Goal of the exercise: Once you have read the records below, print them again exactly as they stand.

Supplied entries:
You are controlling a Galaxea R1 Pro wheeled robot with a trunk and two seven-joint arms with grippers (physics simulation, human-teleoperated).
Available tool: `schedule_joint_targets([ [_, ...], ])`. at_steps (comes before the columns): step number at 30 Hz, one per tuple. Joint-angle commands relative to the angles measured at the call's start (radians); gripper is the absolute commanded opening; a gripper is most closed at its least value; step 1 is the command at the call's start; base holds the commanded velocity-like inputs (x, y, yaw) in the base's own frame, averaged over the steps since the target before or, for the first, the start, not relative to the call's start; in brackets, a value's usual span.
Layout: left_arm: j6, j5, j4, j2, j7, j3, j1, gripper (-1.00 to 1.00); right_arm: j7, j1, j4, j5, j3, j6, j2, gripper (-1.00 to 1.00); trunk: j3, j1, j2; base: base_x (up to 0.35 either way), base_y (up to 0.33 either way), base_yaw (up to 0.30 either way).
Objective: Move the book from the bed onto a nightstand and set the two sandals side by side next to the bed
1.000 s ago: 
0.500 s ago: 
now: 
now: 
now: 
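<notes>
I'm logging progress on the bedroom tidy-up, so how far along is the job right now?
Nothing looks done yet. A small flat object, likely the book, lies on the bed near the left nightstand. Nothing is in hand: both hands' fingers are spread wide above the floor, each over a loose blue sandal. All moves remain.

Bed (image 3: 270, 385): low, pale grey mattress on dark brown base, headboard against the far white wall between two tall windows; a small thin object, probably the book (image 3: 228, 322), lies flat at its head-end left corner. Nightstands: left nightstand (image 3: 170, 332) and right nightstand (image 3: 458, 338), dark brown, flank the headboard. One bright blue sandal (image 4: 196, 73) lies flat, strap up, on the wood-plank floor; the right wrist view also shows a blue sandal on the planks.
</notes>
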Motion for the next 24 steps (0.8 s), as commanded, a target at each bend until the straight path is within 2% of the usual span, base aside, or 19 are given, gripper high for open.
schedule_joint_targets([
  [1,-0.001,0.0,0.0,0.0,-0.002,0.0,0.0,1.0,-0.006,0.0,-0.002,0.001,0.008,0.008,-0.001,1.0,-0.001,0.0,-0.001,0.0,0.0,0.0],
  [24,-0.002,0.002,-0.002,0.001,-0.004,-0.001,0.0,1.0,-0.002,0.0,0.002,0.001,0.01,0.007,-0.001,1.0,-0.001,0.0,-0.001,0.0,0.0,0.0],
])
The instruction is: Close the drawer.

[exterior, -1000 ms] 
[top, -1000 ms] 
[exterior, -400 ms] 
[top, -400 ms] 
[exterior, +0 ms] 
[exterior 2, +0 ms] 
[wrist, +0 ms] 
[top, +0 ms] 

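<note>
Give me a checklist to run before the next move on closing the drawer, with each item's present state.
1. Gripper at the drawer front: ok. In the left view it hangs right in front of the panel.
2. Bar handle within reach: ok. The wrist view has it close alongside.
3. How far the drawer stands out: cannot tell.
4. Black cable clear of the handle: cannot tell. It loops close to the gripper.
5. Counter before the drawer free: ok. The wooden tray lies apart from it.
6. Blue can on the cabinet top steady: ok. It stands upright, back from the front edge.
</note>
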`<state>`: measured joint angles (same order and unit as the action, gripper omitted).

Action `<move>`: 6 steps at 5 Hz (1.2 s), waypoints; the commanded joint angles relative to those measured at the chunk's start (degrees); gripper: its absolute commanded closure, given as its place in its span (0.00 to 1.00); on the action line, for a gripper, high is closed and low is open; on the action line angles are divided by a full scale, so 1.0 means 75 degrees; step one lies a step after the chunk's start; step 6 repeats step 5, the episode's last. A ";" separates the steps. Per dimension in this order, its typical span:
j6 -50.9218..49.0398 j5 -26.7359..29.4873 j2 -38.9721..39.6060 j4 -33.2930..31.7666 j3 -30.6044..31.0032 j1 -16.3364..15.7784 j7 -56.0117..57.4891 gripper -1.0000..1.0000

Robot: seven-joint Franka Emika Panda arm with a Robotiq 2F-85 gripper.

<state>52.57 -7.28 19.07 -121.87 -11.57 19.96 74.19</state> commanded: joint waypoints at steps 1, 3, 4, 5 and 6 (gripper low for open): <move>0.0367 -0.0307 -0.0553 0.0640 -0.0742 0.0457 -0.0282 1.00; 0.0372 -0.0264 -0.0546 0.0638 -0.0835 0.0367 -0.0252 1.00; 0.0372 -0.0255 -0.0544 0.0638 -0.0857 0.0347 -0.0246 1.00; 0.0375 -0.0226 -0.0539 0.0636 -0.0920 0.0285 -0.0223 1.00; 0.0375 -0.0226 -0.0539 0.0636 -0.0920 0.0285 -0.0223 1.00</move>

Answer to this problem:
You are controlling a Galaxea R1 Pro wheeled robot with a trunk and two seven-joint arms with grippers (physics simulation, human-teleoperated).
Available tool: `schedule_joint_targets([ [_, ...], ])`. at_steps (comes before the columns): step number at 30 Hz, one per tuple. Joint-angle commands relative to the angles measured at the call's start (radians); gripper is the absolute commanded opening; a gripper is most closed at its least value; step 1 is the command at the call's start; base holds the commanded velocity-like inputs (x, y, yaw) in the base's own frame, averaged over the steps since the target before or, for the first, the start, not relative to the call's start; in brackets, a value's usual span.
Layout: left_arm: j6, j5, j4, j2, j7, j3, j1, gripper (-1.00 to 1.00); right_arm: j7, j1, j4, j5, j3, j6, j2, gripper (-1.00 to 1.00); trunk: j3, j1, j2; base: base_x (up to 0.35 either way), base_y (up to 0.33 either way), base_yaw (up to 0.30 either way).
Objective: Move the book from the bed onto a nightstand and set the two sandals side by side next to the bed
1.000 s ago: 
0.500 s ago: 
now: 
now: 
now: 
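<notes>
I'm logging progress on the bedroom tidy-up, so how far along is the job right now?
Nothing looks done yet. A small flat object, likely the book, lies on the bed near the left nightstand. Nothing is in hand: both hands' fingers are spread wide above the floor, each over a loose blue sandal. All moves remain.

Bed (image 3: 270, 385): low, pale grey mattress on dark brown base, headboard against the far white wall between two tall windows; a small thin object, probably the book (image 3: 228, 322), lies flat at its head-end left corner. Nightstands: left nightstand (image 3: 170, 332) and right nightstand (image 3: 458, 338), dark brown, flank the headboard. One bright blue sandal (image 4: 196, 73) lies flat, strap up, on the wood-plank floor; the right wrist view also shows a blue sandal on the planks.
</notes>
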Motion for the next 24 steps (0.8 s), as commanded, a target at each bend until the straight path is within 2% of the usual span, base aside, or 19 are given, gripper high for open.
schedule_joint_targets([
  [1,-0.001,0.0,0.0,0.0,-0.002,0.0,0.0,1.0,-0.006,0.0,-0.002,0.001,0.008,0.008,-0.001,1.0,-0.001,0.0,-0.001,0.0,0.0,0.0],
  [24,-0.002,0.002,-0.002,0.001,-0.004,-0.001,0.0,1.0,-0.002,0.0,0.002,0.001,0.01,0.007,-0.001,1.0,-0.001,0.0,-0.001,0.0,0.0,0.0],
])
The instruction is: Close the drawer.

[exterior, -1000 ms] 
[top, -1000 ms] 
[exterior, -400 ms] 
[top, -400 ms] 
[exterior, +0 ms] 
[exterior 2, +0 ms] 
[wrist, +0 ms] 
[top, +0 ms] 

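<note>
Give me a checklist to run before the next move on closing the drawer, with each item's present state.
1. Gripper at the drawer front: ok. In the left view it hangs right in front of the panel.
2. Bar handle within reach: ok. The wrist view has it close alongside.
3. How far the drawer stands out: cannot tell.
4. Black cable clear of the handle: cannot tell. It loops close to the gripper.
5. Counter before the drawer free: ok. The wooden tray lies apart from it.
6. Blue can on the cabinet top steady: ok. It stands upright, back from the front edge.
</note>
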`<state>`: measured joint angles (same order and unit as the action, gripper omitted).

Action `<move>`: 6 steps at 5 Hz (1.2 s), waypoints; the commanded joint angles relative to those measured at the chunk's start (degrees); gripper: its absolute commanded closure, given as its place in its span (0.00 to 1.00); on the action line, for a gripper, high is closed and low is open; on the action line angles are divided by a full scale, so 1.0 means 75 degrees; step one lies a step after the chunk's start; step 6 repeats step 5, the episode's last. A ";" separates the steps. Per dimension in this order, its typical span:
j6 -50.9218..49.0398 j5 -26.7359..29.4873 j2 -38.9721..39.6060 j4 -33.2930..31.7666 j3 -30.6044..31.0032 j1 -16.3364..15.7784 j7 -56.0117..57.4891 gripper -1.0000..1.0000

Robot: seven-joint Franka Emika Panda arm with a Robotiq 2F-85 gripper.

<state>52.57 -7.28 19.07 -121.87 -11.57 19.96 74.19</state> commanded: joint waypoints at steps 1, 3, 4, 5 and 6 (gripper low for open): <move>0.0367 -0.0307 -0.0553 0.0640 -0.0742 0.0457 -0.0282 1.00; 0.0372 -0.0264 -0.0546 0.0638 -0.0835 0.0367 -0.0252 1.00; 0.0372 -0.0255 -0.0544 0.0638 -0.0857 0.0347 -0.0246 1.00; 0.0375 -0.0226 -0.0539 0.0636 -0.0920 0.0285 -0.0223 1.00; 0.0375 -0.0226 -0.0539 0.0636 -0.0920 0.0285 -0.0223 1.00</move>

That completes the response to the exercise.